Miller immediately took his meaning.
"Charley, you steer and I'll work the radios," he said.
Castillo looked at him for a long moment before replying.
"You're sure?"
Miller nodded.
"Okay, get on the horn and have them roll the Gulfstream out of the hangar," Castillo said.
"You're going to Texas right now?" Doherty asked.
"We're going to Texas and then Buenos Aires," Castillo said. "Why don't you get on the horn to your wife and have her pack a bag and your passport?"
"Nothing was said about me going out of the country on a lunatic mission like this," Doherty said.
"I hope that was an observation rather than an indication you're going to be difficult," Castillo said.
"I'd like to go," Yung said.
"I wouldn't think of leaving home without you, David," Castillo said. He looked at Doherty. "I can make you go, Inspector, and you know it. But I don't want you along if you're going to be a pain in the ass. Your call."
Doherty met Castillo's eyes for a long moment before replying.
"How long are we going to be gone?" he asked, finally.

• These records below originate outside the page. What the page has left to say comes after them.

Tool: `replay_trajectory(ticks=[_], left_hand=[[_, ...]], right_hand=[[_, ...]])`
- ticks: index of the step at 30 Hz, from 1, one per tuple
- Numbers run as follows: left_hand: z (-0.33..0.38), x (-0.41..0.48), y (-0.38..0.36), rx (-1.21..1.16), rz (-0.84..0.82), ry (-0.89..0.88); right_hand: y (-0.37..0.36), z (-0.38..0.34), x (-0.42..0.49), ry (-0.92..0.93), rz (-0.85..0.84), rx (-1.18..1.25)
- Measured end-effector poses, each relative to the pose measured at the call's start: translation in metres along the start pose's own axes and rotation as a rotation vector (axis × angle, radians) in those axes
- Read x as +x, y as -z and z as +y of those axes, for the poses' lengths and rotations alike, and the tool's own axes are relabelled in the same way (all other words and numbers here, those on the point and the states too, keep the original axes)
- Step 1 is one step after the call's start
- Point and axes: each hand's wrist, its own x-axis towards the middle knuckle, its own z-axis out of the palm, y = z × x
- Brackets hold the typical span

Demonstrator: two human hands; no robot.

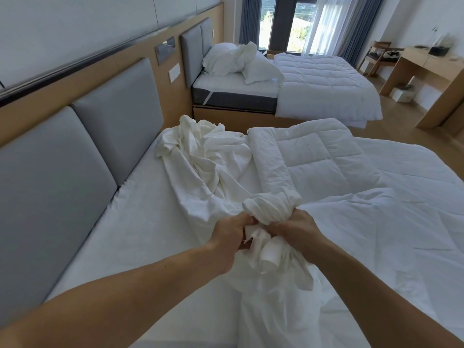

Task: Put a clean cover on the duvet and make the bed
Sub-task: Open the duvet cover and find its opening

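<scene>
The left hand [232,238] and right hand [295,228] sit close together, both clenched around a bunched twist of white duvet cover [200,159] that wraps one corner of the quilted white duvet [313,156]. The rest of the cover trails crumpled toward the grey headboard [95,136]. The duvet lies partly folded across the bed [125,222]. A second bed [326,81] beyond carries heaped pillows [226,59].

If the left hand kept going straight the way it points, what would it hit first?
The left hand would meet the bunched cover it grips, right in front of it. Beyond that probably lies the folded duvet, though depth is hard to judge.
</scene>
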Motion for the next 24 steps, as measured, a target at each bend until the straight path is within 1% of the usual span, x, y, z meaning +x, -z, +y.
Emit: replay_trajectory(ticks=[2,3,6,10,11,12,13,14,15,16,17,19,21,24], left_hand=[[-0.002,0.004,0.014,0.12,0.069,-0.015],[-0.003,0.005,0.02,0.194,0.052,0.004],[-0.01,0.005,0.035,0.493,-0.127,0.11],[-0.003,0.008,0.043,1.069,-0.405,0.234],[0.001,0.01,0.042,1.203,-0.443,0.225],[0.006,0.013,0.04,1.328,-0.426,0.162],[0.011,0.017,0.037,1.424,-0.364,0.038],[0.015,0.02,0.033,1.467,-0.281,-0.132],[0.018,0.02,0.026,1.448,-0.221,-0.301],[0.02,0.02,0.018,1.401,-0.203,-0.437],[0.021,0.019,0.01,1.365,-0.212,-0.528],[0.02,0.022,-0.002,1.349,-0.219,-0.623],[0.018,0.03,-0.007,1.346,-0.187,-0.681],[0.016,0.043,-0.007,1.472,-0.229,-0.793]], right_hand=[[0.005,-0.001,0.003,-0.019,0.009,-0.03],[0.009,-0.001,0.005,-0.03,0.003,-0.032],[0.019,0.0,0.007,-0.042,-0.087,0.037],[0.029,0.006,0.006,-0.063,-0.223,0.103],[0.03,0.008,0.006,-0.063,-0.237,0.119],[0.029,0.01,0.005,-0.061,-0.247,0.135],[0.029,0.011,0.004,-0.06,-0.251,0.152],[0.028,0.013,0.003,-0.057,-0.257,0.163],[0.027,0.015,0.003,-0.056,-0.263,0.173],[0.026,0.016,0.002,-0.052,-0.269,0.179],[0.025,0.017,0.002,-0.048,-0.274,0.182],[0.025,0.019,0.003,-0.053,-0.269,0.191],[0.028,0.019,0.001,-0.073,-0.273,0.212],[0.03,0.022,-0.006,-0.057,-0.304,0.15]])
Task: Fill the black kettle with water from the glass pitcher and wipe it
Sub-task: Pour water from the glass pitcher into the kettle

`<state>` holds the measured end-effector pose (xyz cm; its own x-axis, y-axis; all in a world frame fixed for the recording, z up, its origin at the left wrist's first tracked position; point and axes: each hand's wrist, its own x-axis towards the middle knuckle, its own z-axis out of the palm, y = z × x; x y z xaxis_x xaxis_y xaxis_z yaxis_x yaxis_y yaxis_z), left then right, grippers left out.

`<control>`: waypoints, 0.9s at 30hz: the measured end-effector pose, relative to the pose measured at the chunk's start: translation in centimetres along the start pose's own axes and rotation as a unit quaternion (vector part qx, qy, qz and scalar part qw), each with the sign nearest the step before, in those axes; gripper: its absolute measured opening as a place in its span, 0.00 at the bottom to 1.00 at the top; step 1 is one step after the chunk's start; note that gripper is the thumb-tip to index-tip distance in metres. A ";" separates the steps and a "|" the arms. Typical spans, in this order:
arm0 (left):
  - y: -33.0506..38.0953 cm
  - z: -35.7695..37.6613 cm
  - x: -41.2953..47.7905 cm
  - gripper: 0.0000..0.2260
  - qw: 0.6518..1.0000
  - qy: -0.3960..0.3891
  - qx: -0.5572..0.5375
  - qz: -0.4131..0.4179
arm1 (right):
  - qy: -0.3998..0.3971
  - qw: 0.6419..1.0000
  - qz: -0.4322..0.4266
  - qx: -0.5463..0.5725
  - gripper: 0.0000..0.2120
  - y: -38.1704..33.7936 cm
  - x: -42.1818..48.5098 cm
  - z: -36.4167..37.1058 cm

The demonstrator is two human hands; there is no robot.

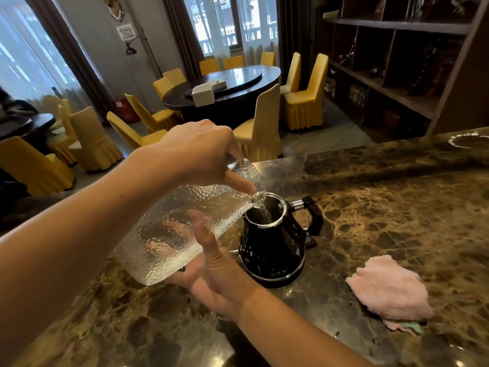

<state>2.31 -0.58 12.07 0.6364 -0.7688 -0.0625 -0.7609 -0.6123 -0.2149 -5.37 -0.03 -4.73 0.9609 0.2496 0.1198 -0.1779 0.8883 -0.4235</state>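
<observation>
A textured glass pitcher (169, 231) is tilted steeply to the right, its mouth over the open top of the black kettle (272, 247). A thin stream of water runs from the pitcher's lip into the kettle. My left hand (195, 157) grips the pitcher's neck from above. My right hand (211, 271) holds the pitcher's base from below, thumb up against the glass. The kettle stands upright on its base on the marble counter (383, 202), lid off, handle pointing right. A pink cloth (389, 290) lies flat on the counter to the kettle's right.
The counter's far edge runs behind the kettle. Beyond it stand a round dark dining table (227, 86) ringed by several yellow-covered chairs (262, 125). Dark wooden shelving (391, 62) fills the right wall. A white-rimmed dish (465, 140) sits at the counter's far right.
</observation>
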 end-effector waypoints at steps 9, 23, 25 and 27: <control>0.0 -0.2 0.0 0.43 1.000 -0.006 0.017 -0.006 | 0.019 1.000 0.006 -0.004 0.41 0.2 0.1 0.0; 0.1 -0.3 0.3 0.41 0.999 -0.004 0.041 0.009 | -0.018 1.000 0.018 0.015 0.42 0.4 0.9 -0.9; 0.1 -0.2 0.4 0.43 0.999 -0.008 0.042 0.010 | -0.017 0.999 0.020 0.018 0.42 0.4 0.9 -0.8; 0.1 -0.1 0.6 0.43 0.999 -0.011 0.046 0.009 | -0.018 0.999 0.024 0.012 0.44 0.4 1.0 -0.9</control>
<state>2.60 -1.09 12.14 0.6268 -0.7741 -0.0889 -0.7577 -0.5789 -0.3014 -4.27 0.25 -5.64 0.9430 0.3056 0.1321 -0.2295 0.8841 -0.4070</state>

"Probably less than a week," Castillo said. "Thank you."
"What are we going to do about the blackboards?" Doherty asked.
"I was just thinking about that," Castillo said. "I'd like to have that data at the safe house in Buenos Aires. Is there some way we can photograph them and replicate them down there?"
"Not a problem," Doherty said.
"Okay, then. You start on that. I've got a couple of phone calls to make."